## Task description
Please copy out every line of the listing below in which the word "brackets" appears.

## Given information
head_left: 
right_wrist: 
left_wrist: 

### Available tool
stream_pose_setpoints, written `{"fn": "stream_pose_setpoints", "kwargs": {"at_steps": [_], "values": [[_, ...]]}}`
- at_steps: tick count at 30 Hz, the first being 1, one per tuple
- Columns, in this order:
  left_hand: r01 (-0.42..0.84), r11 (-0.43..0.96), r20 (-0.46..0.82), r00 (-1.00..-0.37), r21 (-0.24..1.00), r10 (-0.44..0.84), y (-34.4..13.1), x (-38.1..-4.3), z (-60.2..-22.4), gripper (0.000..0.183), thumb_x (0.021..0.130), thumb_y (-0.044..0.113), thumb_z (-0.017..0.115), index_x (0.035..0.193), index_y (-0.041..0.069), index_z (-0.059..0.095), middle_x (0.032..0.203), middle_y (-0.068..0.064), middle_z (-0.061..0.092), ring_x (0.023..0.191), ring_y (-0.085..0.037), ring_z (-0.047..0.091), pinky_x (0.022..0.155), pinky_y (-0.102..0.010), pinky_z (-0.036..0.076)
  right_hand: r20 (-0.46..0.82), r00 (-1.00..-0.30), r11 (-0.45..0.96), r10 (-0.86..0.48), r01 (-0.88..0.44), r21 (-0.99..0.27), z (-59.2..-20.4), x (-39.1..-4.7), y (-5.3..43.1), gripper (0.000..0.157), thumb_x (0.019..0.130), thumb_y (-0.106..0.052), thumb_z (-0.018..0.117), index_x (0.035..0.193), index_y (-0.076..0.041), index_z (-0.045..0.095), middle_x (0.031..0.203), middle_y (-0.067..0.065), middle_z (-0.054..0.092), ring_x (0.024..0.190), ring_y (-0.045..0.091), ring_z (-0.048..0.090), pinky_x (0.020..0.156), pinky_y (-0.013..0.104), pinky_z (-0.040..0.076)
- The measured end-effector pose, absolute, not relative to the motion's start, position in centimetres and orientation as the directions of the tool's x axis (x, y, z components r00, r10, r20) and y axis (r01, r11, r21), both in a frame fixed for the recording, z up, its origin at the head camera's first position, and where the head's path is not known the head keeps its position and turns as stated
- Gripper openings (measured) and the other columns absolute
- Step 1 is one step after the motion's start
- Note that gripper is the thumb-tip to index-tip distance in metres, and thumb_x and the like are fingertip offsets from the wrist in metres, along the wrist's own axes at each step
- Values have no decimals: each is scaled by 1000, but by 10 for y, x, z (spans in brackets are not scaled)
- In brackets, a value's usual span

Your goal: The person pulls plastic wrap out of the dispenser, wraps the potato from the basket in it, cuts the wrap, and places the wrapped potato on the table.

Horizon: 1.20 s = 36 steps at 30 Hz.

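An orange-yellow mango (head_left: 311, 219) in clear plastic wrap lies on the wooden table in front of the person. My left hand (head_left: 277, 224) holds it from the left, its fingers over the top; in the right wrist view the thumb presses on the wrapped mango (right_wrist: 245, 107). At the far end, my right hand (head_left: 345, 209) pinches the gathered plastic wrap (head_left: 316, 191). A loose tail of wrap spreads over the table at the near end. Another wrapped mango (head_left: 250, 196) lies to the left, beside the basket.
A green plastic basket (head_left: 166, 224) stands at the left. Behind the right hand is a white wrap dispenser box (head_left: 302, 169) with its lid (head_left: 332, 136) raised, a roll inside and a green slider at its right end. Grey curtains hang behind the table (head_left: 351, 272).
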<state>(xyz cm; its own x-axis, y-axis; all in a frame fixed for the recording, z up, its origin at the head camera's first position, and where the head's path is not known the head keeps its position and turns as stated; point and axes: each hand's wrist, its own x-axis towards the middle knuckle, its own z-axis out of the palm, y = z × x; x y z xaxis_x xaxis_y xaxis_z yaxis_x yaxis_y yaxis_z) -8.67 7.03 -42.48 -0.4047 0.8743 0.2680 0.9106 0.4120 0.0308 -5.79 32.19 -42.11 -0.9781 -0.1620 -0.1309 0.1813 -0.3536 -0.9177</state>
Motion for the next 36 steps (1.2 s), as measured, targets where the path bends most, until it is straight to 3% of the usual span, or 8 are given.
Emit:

## Your solution
- Values have no decimals: each is scaled by 1000, but by 10 for y, x, z (spans in brackets are not scaled)
- In brackets, a value's usual span

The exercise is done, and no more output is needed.